━━━ THE RECORDS

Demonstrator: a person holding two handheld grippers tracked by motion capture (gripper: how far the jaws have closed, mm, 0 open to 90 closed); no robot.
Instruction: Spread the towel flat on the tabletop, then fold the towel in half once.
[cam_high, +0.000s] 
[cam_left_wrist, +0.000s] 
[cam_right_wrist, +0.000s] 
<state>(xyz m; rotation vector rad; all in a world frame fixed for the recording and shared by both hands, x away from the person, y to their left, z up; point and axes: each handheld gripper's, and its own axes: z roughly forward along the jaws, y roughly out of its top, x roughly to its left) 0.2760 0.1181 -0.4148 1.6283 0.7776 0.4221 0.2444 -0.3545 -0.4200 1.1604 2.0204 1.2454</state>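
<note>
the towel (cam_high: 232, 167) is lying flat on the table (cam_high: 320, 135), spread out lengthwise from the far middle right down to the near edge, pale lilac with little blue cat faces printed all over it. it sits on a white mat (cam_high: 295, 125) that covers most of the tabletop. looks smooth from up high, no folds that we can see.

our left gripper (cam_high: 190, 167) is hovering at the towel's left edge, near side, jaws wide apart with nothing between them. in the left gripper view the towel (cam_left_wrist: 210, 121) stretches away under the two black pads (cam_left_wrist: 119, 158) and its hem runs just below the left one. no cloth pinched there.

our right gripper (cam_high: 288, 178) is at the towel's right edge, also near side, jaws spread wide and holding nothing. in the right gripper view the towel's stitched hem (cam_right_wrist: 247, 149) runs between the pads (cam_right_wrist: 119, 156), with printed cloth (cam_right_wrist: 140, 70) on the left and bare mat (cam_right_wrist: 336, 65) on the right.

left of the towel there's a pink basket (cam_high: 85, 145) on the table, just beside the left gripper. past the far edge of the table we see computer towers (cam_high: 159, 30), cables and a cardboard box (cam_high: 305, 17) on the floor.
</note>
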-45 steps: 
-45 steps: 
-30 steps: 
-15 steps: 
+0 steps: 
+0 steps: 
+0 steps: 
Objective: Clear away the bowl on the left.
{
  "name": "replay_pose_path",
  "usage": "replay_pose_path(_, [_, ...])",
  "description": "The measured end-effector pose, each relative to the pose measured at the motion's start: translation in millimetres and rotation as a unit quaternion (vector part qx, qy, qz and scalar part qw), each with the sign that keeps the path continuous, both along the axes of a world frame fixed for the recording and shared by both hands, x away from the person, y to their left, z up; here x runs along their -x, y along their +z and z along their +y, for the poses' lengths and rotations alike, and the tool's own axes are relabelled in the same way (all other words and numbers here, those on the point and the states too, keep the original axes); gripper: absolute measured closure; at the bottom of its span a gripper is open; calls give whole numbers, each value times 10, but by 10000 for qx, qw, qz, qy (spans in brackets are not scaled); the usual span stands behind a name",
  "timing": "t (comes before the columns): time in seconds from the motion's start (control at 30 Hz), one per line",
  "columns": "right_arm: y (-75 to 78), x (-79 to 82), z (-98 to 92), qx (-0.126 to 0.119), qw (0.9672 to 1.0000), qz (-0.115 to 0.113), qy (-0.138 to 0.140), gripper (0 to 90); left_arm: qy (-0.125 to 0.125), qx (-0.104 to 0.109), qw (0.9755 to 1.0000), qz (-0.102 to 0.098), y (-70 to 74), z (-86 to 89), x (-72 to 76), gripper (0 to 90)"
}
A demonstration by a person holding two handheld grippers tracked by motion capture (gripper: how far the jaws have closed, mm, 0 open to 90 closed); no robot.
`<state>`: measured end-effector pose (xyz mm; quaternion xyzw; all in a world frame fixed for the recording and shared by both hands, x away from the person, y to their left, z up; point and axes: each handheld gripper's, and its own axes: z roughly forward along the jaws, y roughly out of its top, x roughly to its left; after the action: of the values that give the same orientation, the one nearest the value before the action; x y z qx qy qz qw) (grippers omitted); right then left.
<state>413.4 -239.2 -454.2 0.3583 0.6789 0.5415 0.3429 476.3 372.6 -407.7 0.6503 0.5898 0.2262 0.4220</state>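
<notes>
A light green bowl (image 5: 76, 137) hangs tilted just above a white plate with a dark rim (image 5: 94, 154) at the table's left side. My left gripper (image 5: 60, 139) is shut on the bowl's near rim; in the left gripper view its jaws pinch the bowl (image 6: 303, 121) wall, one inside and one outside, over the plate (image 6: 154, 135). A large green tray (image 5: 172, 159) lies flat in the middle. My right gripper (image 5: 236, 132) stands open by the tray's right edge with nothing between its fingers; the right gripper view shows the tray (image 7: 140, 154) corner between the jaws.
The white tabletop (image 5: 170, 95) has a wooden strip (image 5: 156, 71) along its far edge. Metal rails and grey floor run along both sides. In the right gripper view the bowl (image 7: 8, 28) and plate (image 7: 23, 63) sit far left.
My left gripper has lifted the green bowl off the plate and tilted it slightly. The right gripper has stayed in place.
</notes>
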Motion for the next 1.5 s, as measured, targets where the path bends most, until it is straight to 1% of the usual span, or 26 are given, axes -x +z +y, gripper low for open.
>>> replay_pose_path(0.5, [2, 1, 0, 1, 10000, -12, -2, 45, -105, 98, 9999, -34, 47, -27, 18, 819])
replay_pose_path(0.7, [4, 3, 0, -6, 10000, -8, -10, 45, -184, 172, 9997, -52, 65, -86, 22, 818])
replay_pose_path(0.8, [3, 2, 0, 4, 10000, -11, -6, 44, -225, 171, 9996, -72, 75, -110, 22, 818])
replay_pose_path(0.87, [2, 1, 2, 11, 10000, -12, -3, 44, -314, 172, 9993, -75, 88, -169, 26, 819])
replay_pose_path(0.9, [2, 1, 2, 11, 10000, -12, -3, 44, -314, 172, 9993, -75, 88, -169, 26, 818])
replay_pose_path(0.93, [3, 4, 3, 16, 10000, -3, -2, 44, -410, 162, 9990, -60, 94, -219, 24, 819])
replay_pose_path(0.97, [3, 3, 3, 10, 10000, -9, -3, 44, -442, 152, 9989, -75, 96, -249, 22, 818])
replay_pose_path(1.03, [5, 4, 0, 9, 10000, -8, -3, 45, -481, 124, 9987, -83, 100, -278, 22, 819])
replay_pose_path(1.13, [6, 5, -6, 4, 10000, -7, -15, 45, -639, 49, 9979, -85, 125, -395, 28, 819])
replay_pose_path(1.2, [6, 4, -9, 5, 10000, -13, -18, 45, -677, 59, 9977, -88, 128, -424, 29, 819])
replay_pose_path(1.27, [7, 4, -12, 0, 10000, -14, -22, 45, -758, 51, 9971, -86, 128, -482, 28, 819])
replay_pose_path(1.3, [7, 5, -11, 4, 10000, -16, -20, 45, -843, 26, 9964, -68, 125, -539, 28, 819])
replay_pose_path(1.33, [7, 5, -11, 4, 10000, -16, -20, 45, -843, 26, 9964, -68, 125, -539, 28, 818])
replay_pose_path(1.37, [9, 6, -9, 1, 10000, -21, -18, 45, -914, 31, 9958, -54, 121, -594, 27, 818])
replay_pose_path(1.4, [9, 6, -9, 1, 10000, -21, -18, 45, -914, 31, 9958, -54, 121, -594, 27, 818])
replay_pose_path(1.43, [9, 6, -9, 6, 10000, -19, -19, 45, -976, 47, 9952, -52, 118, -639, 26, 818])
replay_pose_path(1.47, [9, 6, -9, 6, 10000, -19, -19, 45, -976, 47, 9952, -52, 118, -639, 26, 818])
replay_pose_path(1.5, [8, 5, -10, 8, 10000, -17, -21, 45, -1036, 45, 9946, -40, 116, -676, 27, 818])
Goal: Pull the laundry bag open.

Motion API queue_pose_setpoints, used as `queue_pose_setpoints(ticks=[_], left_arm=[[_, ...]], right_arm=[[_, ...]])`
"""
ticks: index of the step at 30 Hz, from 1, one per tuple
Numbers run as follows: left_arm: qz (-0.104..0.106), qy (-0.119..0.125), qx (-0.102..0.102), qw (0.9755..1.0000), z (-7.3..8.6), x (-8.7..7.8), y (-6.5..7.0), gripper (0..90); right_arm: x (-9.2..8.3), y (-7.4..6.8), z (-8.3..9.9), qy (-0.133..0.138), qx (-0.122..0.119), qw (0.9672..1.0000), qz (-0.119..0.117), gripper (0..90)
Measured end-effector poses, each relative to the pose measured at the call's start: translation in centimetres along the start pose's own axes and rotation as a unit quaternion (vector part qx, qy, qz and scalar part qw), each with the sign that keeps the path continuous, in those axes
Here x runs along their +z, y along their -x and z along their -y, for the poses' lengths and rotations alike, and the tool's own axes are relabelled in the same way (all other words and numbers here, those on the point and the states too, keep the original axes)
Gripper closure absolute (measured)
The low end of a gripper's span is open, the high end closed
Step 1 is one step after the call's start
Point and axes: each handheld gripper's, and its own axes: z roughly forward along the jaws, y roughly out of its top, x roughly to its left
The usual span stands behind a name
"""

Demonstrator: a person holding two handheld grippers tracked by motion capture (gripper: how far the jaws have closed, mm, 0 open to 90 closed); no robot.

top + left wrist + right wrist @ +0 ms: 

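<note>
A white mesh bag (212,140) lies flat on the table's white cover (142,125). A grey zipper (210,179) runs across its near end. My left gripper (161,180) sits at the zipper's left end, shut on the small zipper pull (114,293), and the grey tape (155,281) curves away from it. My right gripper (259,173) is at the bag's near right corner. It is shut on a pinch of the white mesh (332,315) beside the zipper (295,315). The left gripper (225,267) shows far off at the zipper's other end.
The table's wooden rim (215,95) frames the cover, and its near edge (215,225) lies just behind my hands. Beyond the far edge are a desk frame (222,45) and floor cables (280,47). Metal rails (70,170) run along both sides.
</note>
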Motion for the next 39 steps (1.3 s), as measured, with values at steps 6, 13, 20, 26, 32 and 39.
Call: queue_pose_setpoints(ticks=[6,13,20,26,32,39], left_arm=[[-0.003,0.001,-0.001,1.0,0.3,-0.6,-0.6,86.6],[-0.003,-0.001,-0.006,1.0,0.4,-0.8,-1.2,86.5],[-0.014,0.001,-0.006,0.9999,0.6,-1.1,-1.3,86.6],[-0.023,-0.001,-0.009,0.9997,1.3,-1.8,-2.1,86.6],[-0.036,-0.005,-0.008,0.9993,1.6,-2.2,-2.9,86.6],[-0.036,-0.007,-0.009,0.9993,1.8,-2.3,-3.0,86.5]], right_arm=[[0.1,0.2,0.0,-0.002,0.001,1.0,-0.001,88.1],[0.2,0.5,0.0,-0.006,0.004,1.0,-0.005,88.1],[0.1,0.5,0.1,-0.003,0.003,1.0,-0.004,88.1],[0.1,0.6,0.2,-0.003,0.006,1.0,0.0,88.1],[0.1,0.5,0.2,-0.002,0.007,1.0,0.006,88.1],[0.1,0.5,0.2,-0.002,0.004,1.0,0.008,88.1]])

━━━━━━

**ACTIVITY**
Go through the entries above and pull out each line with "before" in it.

**ANSWER TO THE PROBLEM**
  "timing": "t (comes before the columns): time in seconds from the motion's start (control at 30 Hz), one per line",
`<state>`: measured end-effector pose (xyz mm; quaternion xyzw; all in a world frame fixed for the recording and shared by both hands, x away from the person, y to their left, z up; point and axes: each handheld gripper's, and its own axes: z roughly forward along the jaws, y roughly out of its top, x roughly to its left; after the action: of the values that give the same orientation, the one nearest the value before the action; x y z qx qy qz qw) (grippers omitted); right then left.

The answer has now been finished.